A presciência não pode ser uma intenção da ficção científica, mas o senso de autodestruição inata na humanidade se encarrega de ligar a escuridão com o que pode se tornar real.
O famoso e popular Matrix construiu seu filme com elementos de Johnny Mnemonic, de Cidade das Sombras (1998), o filme/anime Ghost in The Shell (1995), muitas referências literárias e filosóficas, além de uma chupada monstra da história em quadrinhos Os Invisíveis (1994-2000), da editora DC Comics, criada pelo escritor Grant Morrison, onde temos a primeira personagem transsexual em um elenco principal de uma empresa mainstream (e ela é brasileira!).
De Johnny/Keanu Reeves, os Wachowski pegaram para seu Neo/Keanu Reeves os implantes neurais/hardware da cabeça, uma inquietação para querer saber mais de si mesmo, uma habilidade inerente para agressão e lutas, um inevitável senso de auto sacrifício (forçado a princípio, depois por fortaleza moral), e mais importante, a ambientação cyberpunk inerente à ele. Johnny Mnemonic (que não é chamado desse jeito no filme) se sustenta sozinho, é um bom filme divertido de ação e alguma consideração filosófica sobre o que o futuro previsto para 2021 teria pela frente — como a praga da Covid-19 e o estresse de consumo de informação.
Os caracteres japoneses que aparecem em cima dos dizeres “Internet-2021” na abertura do filme quer dizer “hackneyed, clichéd” em inglês, algo como “hackeado, como sempre”, em tradução livre para o português.

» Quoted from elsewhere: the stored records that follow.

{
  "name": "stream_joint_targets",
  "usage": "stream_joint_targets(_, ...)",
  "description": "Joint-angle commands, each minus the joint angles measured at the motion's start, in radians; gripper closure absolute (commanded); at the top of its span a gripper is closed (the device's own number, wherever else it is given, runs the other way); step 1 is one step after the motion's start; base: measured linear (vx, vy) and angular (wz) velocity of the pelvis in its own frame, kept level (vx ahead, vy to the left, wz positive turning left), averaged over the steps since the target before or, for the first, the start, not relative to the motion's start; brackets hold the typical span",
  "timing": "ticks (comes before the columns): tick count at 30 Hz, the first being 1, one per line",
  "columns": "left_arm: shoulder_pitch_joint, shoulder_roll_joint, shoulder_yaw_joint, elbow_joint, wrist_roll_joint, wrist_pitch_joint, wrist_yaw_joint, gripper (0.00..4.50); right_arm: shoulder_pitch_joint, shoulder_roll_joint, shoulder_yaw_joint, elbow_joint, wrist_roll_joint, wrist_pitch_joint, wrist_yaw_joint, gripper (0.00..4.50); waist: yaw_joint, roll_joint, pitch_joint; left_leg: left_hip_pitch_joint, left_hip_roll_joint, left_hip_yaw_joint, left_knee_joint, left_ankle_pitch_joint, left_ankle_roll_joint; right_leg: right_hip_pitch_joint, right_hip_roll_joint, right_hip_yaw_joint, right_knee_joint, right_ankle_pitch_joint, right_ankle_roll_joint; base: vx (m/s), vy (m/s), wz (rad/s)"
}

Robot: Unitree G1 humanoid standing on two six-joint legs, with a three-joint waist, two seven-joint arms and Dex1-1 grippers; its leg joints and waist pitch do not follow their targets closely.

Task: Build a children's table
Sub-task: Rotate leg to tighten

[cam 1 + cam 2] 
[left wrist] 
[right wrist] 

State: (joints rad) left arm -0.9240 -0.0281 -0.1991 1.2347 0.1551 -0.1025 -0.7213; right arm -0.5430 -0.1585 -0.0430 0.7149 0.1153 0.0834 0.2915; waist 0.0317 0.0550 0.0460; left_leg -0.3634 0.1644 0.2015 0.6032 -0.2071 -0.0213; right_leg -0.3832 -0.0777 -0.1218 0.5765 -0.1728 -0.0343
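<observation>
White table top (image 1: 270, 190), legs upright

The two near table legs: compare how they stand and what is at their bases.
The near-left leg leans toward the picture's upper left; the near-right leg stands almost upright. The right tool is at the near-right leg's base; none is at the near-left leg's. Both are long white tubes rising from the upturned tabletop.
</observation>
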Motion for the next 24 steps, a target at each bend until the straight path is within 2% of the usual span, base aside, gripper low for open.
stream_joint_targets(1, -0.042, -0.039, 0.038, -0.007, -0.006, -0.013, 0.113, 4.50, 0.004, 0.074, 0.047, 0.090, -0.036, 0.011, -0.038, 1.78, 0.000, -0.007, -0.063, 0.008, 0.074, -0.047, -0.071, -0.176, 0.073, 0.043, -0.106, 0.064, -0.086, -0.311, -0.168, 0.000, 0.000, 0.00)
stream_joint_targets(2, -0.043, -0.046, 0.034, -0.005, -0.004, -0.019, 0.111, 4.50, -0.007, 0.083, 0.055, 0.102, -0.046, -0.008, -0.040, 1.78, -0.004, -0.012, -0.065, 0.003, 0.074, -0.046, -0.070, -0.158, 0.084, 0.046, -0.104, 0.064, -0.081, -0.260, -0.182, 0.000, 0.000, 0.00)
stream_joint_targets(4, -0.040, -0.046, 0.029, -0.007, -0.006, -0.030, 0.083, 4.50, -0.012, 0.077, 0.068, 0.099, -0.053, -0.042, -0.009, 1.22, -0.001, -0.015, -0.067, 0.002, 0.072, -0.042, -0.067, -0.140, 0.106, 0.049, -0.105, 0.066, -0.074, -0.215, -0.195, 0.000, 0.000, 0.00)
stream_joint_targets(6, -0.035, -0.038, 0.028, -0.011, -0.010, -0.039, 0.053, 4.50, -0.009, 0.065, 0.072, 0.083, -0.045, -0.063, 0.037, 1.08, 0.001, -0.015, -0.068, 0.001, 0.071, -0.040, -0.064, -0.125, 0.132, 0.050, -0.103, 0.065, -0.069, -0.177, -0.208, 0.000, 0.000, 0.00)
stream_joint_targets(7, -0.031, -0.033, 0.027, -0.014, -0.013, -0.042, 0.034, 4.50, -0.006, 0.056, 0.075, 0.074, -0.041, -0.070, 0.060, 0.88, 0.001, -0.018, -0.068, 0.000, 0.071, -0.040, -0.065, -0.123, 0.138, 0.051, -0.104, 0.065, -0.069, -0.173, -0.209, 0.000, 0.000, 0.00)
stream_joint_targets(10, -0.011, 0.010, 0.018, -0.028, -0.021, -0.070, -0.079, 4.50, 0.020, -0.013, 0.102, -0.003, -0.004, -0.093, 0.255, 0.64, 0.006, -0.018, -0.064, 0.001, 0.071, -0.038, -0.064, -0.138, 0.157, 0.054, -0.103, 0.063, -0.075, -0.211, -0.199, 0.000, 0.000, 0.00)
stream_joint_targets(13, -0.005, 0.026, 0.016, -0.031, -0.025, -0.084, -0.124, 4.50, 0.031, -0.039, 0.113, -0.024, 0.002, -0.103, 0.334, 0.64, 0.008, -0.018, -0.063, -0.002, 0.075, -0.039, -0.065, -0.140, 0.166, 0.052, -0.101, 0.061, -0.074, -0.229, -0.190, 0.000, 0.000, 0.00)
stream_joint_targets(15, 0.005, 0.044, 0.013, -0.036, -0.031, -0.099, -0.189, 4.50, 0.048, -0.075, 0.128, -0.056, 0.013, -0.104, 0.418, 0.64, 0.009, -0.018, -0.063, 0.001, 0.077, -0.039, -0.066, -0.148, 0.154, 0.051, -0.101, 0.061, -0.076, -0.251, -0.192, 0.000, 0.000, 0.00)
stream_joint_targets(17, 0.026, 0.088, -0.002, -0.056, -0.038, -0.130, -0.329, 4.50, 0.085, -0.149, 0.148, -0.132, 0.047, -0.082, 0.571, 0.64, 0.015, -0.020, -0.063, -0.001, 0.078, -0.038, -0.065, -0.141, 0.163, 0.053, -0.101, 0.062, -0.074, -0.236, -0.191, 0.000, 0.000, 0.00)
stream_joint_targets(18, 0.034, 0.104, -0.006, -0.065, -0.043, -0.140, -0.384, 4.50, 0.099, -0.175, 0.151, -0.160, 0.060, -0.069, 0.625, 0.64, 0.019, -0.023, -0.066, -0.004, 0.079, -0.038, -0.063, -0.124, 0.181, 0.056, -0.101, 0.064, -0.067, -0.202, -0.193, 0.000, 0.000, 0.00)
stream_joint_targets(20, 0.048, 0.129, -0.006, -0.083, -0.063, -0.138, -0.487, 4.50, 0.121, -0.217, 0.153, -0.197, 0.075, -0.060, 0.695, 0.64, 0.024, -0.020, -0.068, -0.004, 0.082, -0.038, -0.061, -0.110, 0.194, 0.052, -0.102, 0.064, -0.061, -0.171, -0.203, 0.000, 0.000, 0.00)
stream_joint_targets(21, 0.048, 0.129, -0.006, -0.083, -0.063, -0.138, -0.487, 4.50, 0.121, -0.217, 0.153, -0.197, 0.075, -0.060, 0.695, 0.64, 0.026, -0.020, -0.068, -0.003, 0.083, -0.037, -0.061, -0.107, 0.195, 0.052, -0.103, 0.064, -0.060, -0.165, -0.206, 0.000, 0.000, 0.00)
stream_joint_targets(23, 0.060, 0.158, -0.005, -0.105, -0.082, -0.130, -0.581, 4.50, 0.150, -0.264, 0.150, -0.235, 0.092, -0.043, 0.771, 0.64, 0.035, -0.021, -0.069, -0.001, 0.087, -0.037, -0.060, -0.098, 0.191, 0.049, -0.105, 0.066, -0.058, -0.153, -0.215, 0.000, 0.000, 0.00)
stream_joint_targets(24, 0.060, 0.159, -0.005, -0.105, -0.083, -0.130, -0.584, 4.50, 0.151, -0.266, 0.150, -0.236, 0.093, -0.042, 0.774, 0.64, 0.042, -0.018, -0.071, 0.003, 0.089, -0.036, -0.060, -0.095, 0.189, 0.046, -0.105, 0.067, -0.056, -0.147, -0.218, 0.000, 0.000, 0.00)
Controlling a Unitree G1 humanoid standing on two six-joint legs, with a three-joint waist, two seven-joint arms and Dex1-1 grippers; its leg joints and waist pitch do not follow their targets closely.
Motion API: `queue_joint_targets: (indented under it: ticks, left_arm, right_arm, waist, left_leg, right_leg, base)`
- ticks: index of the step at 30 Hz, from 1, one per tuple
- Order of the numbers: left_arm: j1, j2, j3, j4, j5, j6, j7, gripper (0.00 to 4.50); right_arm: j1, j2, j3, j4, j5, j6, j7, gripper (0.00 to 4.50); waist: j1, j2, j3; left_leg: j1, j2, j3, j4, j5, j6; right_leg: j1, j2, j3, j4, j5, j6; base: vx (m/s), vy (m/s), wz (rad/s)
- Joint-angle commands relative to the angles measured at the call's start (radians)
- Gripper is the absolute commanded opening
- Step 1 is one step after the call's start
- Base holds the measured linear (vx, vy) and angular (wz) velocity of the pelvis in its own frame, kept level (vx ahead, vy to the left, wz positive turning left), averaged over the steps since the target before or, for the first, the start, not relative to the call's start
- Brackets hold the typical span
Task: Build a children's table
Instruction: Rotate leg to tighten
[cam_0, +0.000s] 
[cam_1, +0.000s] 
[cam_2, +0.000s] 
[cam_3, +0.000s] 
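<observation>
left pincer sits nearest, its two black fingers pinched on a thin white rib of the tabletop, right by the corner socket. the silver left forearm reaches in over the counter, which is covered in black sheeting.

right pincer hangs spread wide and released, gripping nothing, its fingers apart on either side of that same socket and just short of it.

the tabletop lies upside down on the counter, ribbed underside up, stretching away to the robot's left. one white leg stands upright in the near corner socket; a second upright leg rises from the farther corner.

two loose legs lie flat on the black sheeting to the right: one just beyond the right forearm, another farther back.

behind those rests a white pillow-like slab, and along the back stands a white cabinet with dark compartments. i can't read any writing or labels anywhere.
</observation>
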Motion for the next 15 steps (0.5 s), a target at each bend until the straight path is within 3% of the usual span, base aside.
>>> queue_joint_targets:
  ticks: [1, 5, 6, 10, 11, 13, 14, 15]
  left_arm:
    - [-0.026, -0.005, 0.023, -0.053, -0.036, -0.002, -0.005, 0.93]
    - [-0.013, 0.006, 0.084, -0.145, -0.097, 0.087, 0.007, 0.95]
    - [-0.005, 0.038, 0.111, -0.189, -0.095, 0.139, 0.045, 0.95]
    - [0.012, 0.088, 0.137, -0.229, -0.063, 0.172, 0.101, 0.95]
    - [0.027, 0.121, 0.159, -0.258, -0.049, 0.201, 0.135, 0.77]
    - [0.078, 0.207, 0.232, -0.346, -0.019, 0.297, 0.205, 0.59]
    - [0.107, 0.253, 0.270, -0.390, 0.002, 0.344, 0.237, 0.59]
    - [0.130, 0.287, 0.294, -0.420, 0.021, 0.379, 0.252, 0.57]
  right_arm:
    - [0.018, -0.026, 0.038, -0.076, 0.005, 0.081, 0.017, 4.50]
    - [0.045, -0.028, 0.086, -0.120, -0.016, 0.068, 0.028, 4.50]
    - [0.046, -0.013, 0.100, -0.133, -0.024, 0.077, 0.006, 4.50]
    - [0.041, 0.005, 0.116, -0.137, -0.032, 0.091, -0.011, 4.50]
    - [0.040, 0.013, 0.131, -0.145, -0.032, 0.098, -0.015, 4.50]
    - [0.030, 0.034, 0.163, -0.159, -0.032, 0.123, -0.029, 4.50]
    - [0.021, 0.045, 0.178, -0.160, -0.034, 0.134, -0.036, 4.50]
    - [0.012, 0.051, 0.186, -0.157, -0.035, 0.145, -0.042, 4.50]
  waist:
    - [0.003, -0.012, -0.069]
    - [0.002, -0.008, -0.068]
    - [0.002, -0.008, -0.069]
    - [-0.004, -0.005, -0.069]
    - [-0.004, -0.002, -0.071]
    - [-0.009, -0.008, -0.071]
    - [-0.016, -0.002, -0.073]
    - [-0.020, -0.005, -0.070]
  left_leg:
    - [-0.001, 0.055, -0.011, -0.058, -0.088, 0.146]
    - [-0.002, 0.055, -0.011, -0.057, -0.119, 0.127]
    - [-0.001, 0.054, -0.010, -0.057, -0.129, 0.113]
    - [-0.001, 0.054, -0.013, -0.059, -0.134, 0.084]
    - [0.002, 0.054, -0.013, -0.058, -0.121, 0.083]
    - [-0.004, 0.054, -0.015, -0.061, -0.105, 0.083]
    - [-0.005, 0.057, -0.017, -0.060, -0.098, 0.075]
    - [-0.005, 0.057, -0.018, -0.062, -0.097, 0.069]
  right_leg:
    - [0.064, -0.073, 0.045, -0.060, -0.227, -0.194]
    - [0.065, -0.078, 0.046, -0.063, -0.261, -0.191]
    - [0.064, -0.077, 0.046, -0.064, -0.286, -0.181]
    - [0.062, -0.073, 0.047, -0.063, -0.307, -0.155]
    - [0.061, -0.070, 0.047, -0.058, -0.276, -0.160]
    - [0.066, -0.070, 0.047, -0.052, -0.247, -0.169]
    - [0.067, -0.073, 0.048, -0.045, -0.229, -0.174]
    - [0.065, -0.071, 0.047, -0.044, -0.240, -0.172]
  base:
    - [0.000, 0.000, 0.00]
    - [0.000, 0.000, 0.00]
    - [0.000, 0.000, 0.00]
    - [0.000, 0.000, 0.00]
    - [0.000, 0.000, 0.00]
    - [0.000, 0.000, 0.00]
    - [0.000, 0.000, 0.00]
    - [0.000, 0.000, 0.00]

Esse é outro ponto que Matrix pegou do filme Johnny Mnemonic, o mix oriental-ocidental em grafias para criar uma identidade visual nas interfaces gráficas que são apresentadas.
Essa ambientação oriental é reflexo direto da escrita de Gibson, que povoou seus livros (que são uma espécie de “Gibson-verso) de uma influência demográfica e sócio-cultural de povos asiáticos, bem como a influência nefasta das grandes corporações, que controlam muitos ou todos os setores da sociedade.
Johnny Mnemonic, O Cyborg do Futuro
(Johnny Mnemonic, 1995,
de Robert Longo)
spoilers
Johnny (Keanu Reeves) transporta dados importantes num HD localizado em seu cérebro, com capacidade de memória de 80 gigabytes.
Para realizar um serviço no qual pode recuperar suas memórias perdidas, ele duplica a capacidade de armazenamento para 160 gigas. Mas seu último contrato exige que ele transporte 320 gigas de informação. Isso o coloca entre numa grande conspiração que envolve uma praga mundial, corporações, guerrilheiros anarquistas e os excluídos da sociedade.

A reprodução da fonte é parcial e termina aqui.